Interesting, it appears in the one with layer borders enabled you are scrolling fast enough to not trigger the setTimeout that selects the navigation anchor in the sidebar. I suspect this is why you're seeing the slower performance since the navigation update causes a paint and render of the sidebar area.

We could try increasing the set timeout a little to accomodate slower scrolling behaviors?

ericdrobinson commented 5 years ago

We could try increasing the set timeout a little to accomodate slower scrolling behaviors?

I don't think it's the root of the problem. I set window.ignoreScroll = true; in the console and the performance was effectively unchanged.

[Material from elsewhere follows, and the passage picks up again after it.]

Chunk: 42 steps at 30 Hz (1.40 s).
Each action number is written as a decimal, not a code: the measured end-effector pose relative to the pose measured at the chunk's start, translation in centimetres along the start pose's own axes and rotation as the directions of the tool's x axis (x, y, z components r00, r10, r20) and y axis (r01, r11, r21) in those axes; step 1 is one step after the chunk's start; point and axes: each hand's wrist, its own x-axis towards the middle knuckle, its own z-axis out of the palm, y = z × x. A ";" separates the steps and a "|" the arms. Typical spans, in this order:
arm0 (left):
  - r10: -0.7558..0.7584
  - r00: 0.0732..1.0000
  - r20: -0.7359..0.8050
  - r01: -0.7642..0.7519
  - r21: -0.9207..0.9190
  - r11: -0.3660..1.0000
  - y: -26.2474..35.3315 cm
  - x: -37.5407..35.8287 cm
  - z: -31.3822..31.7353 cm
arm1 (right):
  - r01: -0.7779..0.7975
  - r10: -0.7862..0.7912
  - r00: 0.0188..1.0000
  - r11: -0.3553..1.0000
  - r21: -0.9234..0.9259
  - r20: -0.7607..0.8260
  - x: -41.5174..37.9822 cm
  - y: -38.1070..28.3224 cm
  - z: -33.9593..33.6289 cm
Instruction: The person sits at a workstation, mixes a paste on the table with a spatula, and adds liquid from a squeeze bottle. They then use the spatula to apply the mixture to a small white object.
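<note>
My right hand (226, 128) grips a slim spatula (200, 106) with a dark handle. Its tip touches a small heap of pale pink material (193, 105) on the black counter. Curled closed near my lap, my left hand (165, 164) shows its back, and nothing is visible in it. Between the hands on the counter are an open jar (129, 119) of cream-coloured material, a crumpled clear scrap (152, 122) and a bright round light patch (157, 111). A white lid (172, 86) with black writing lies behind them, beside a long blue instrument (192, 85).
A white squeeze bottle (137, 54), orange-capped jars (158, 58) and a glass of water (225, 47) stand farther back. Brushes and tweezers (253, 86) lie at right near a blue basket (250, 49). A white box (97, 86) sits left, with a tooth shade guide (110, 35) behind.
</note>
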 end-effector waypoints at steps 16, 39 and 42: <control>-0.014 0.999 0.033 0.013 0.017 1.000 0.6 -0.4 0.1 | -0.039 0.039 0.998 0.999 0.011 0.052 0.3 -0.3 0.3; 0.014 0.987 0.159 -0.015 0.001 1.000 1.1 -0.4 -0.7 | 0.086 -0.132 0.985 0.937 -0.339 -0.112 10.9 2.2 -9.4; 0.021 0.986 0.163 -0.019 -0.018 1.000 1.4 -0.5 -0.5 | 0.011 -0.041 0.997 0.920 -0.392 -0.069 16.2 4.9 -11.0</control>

GarthDB commented 5 years ago

I'm not seeing documentation on window.ignoreScroll, is that a thing? https://developer.mozilla.org/en-US/docs/Web/API/Window

ericdrobinson commented 5 years ago

I'm not seeing documentation on window.ignoreScroll, is that a thing?

In the Spectrum-CSS docs page? Yes.

ericdrobinson commented 5 years ago

I did just notice this in the Chrome Flags, though:

image

Can you check and see if it's enabled? What happens if you disable it?

See: chrome://flags/#smooth-scrolling

GarthDB commented 5 years ago

Gotcha, for what it's worth, I do see a small scrolling performance when window.ignoreScroll is set to true.

@ericdrobinson I appreciate this discussion, but again, it will be handled by the docs update. If you want to do some work on css stress testing, that would be appreciated work, but I'm closing this issue for now.